Beam clamps and uni-strut.


----------



## Forge Boyz (Nov 7, 2014)

How about this?








Sent from my Moto Z (2) using Tapatalk


----------



## Navyguy (Mar 15, 2010)

We just installed a few of them in a garage; drilled the beam for a 3/8" eye bolt, used a lock link / screw link at each end of a 3/4" chain. Chain was overkill, but wanted to match the lock link size and the "industrial look" of the garage.

Unfortunately I can't seem to find the pictures...

We are putting up some more in a wood truss shop next week. We will do a similar approach, but will likely just use 10-T jack chain, which is plenty strong to hold the fixture.

Cheers

John


----------



## sparky80 (Aug 1, 2016)

Is drilling the bottom of the purlin an issue?


----------



## Forge Boyz (Nov 7, 2014)

Not that I know of. I hung some on i-beams and was told by the GC that I could drill them for eyebolts that I used.

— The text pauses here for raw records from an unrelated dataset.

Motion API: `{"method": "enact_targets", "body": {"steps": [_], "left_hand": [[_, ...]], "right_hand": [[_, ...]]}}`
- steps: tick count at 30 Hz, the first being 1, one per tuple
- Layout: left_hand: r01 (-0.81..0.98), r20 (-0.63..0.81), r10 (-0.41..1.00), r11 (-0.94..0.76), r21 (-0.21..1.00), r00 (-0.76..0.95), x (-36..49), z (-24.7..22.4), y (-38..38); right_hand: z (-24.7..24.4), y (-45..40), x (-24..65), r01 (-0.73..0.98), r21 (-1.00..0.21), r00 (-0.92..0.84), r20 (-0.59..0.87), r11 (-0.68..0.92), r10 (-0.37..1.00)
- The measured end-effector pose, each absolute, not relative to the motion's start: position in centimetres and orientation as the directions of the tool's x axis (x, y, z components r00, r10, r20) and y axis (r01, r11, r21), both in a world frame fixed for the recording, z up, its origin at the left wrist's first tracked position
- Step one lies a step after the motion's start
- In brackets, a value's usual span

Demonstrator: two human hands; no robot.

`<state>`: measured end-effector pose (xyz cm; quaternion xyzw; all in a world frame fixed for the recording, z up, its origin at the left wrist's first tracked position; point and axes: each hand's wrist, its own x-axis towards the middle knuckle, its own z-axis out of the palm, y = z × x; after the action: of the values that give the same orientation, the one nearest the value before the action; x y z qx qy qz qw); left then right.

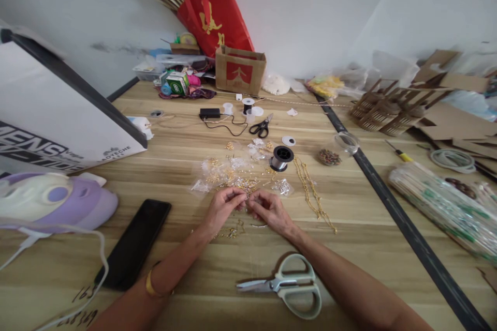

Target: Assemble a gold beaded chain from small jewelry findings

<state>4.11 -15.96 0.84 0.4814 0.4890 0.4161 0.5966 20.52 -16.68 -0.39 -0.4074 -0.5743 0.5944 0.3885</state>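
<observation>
My left hand [229, 206] and my right hand [267, 209] almost meet at the middle of the table, thumbs and fingers pinched together. What lies between the fingertips is too small to make out. Just beyond them is a loose pile of small gold and silver beads [245, 183], with clear plastic bags [212, 170] of gold findings around it. Below my left hand lies a short beaded chain [233, 231]. A spool of thin wire [281, 159] stands behind my right hand, and a long gold chain [308, 186] stretches out on its right.
Pale-handled scissors [297, 285] lie between my forearms, a black phone [134, 243] left of them. Black scissors [261, 126] and a black adapter [209, 113] are farther back. A jar [332, 152] of beads lies at right, before plastic-wrapped sticks [442, 207]. A white box [66, 108] rises at left.
</observation>
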Motion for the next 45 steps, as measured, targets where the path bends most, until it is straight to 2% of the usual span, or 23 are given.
{"method": "enact_targets", "body": {"steps": [11, 28, 45], "left_hand": [[-0.148, -0.231, 0.949, 0.265, 0.953, 0.213, 4.22, 0.55, -16.05], [-0.025, -0.193, 0.961, 0.202, 0.979, 0.199, 4.44, 1.06, -16.15], [0.005, -0.155, 0.977, 0.156, 0.988, 0.144, 4.25, 1.09, -15.96]], "right_hand": [[-0.38, -16.65, 20.58, -0.006, -0.999, -0.363, -0.031, -0.036, 0.931], [-0.16, -16.6, 20.51, -0.003, -0.998, -0.347, -0.055, -0.06, 0.936], [-0.22, -16.73, 20.63, -0.001, -0.999, -0.354, -0.035, -0.038, 0.935]]}}
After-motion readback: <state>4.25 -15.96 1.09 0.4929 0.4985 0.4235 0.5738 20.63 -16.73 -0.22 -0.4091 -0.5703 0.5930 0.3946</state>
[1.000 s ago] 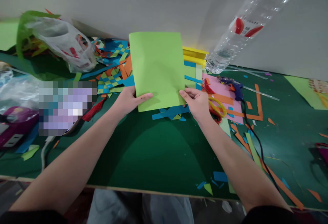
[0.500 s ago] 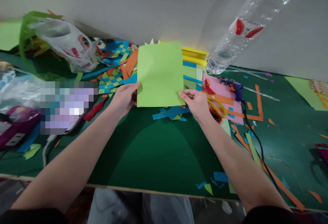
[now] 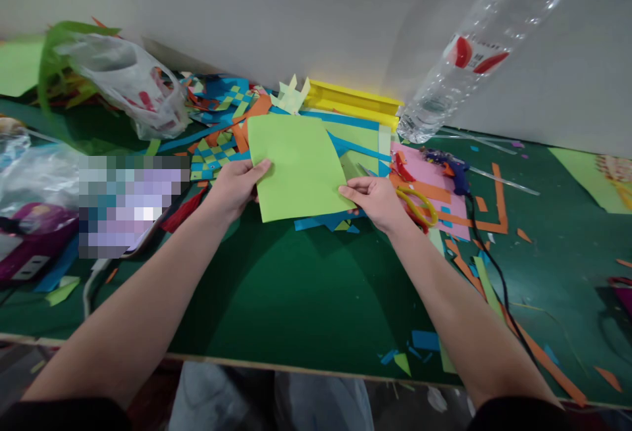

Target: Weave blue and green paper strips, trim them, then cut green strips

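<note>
A light green sheet of paper (image 3: 299, 171) is held between my two hands above the green table. My left hand (image 3: 236, 187) pinches its left edge, the thumb on top and the fingers hidden beneath. At the lower right corner my right hand (image 3: 374, 201) grips the sheet between thumb and fingers. The paper tilts, its far edge lower than upright. Just right of my right hand lie scissors with yellow handles (image 3: 419, 206). Blue paper strips (image 3: 320, 224) show under the sheet's near edge.
A yellow tray (image 3: 355, 103) rests against the wall behind the paper. A clear plastic bottle (image 3: 474, 56) stands at the back right. On the left are a phone (image 3: 135, 204), a red tassel (image 3: 184, 210) and a white plastic bag (image 3: 126, 82). Orange scraps (image 3: 498, 197) lie right.
The green sheet has tipped down and turned, its far edge coming lower and leftward, so the yellow tray and a pale folded paper piece show more. Both hands keep their hold.
</note>
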`<action>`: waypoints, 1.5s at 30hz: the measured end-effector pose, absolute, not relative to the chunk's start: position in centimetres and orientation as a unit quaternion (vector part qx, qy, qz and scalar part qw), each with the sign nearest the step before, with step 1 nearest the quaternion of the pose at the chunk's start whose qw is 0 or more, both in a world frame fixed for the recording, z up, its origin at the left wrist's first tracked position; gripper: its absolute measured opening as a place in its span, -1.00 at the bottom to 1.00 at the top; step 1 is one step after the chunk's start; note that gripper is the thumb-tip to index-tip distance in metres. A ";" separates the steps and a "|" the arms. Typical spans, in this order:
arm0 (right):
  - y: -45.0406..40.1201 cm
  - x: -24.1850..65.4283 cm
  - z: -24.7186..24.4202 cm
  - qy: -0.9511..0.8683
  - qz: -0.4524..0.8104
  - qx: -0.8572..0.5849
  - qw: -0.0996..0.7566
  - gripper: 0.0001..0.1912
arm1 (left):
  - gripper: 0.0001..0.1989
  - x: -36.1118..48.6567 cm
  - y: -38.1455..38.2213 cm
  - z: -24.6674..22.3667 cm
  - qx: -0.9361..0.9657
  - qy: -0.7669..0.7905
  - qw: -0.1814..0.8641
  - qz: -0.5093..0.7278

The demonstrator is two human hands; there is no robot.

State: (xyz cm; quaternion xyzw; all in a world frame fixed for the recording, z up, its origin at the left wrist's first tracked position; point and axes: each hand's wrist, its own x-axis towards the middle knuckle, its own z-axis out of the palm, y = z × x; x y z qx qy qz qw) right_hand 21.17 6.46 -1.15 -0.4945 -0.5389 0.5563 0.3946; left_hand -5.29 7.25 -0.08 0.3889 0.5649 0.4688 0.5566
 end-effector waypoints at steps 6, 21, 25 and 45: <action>6.5 21.6 -0.6 -0.543 0.555 -0.507 0.375 -0.66 | -0.79 -5.5 7.6 0.3 0.351 0.575 0.550 0.494; 6.5 22.5 0.0 -0.576 0.576 -0.495 0.303 -0.70 | -0.78 -6.0 7.4 0.9 0.388 0.595 0.472 0.522; 6.5 22.6 0.2 -0.579 0.574 -0.495 0.300 -0.70 | -0.71 -6.2 7.8 0.8 0.359 0.619 0.457 0.529; 8.0 25.8 1.4 -0.565 0.391 -0.614 0.387 -0.80 | -0.99 -6.6 8.0 0.7 0.505 0.593 0.389 0.491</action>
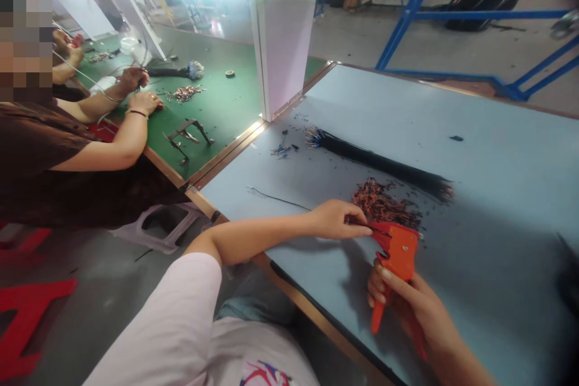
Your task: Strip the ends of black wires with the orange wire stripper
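My left hand (337,220) pinches a thin black wire (284,200), whose far end trails left over the table. The wire's near end is at the jaws of an orange wire stripper (401,253). Around the stripper's handles my right hand (398,295) is closed, holding the tool with its head up. Just behind the tool lies a heap of copper-coloured scraps (384,202). Farther back rests a long bundle of black wires (380,163) with bared ends. Whether the jaws grip the wire is too small to tell.
On the blue-grey table (497,193) lie blue-tipped pieces (281,151) and a dark scrap (456,139). A white post (284,48) stands at the corner. At left, a co-worker's hands (143,99) work over a green table (235,102) with a metal bracket (187,136).
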`<state>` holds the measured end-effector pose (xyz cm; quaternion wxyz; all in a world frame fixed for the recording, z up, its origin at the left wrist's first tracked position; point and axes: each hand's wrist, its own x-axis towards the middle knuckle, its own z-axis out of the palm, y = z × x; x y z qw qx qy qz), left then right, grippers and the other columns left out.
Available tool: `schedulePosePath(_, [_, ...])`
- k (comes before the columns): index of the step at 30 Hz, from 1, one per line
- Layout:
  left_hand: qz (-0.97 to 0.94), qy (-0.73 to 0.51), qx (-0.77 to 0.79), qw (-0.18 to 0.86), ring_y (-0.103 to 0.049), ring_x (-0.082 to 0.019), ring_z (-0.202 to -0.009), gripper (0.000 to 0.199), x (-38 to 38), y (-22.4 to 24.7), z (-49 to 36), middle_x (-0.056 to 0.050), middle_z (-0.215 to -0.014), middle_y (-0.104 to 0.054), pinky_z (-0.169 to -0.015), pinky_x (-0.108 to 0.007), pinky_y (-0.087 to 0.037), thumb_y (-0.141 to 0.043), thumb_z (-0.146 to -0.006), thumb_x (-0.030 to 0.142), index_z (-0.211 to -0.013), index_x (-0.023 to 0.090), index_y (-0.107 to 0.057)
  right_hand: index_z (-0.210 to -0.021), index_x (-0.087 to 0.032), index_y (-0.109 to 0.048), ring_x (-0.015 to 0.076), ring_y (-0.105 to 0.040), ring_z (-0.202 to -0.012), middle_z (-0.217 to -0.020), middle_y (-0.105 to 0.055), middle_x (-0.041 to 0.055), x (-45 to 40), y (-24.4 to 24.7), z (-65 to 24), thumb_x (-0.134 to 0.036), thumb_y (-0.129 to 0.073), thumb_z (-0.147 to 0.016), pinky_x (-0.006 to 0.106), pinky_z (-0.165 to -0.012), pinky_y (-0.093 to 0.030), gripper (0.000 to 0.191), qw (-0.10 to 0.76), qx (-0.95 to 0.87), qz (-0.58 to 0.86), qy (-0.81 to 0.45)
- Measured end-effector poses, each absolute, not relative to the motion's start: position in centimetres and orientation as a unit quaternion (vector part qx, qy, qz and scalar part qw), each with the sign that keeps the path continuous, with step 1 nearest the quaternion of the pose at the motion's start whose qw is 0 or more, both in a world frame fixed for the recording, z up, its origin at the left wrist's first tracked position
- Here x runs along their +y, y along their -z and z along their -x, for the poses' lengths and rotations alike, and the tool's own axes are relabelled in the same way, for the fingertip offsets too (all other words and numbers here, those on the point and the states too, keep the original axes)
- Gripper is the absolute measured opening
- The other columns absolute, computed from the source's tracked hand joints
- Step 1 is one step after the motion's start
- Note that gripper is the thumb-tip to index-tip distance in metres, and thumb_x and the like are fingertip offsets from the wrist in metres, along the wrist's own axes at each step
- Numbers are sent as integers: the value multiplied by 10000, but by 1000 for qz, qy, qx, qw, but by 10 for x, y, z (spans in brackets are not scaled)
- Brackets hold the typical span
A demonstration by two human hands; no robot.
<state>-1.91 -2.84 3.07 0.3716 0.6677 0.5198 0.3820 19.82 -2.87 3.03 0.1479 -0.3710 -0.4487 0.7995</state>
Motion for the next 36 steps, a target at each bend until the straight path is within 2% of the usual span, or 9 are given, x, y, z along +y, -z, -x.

Sent from my Moto Z (2) using Tapatalk


----------



## telsa (May 22, 2015)

You sound like you've got purlin and truss crossed up. 

A purlin is RIGHT UP TO THE ROOF LINE. It's what the roof, itself, is attached to. 

High bays are just about NEVER attached to purlins... especially in commercial schemes.

The usual drill is for high bays to be mounted to the truss system... and for purlins atop the truss array... with the roof attached to the purlins... with the roof rough-in performed with modular elements that just drop in place. The weather proofing is then attached atop the modules to create a seamless weather barrier.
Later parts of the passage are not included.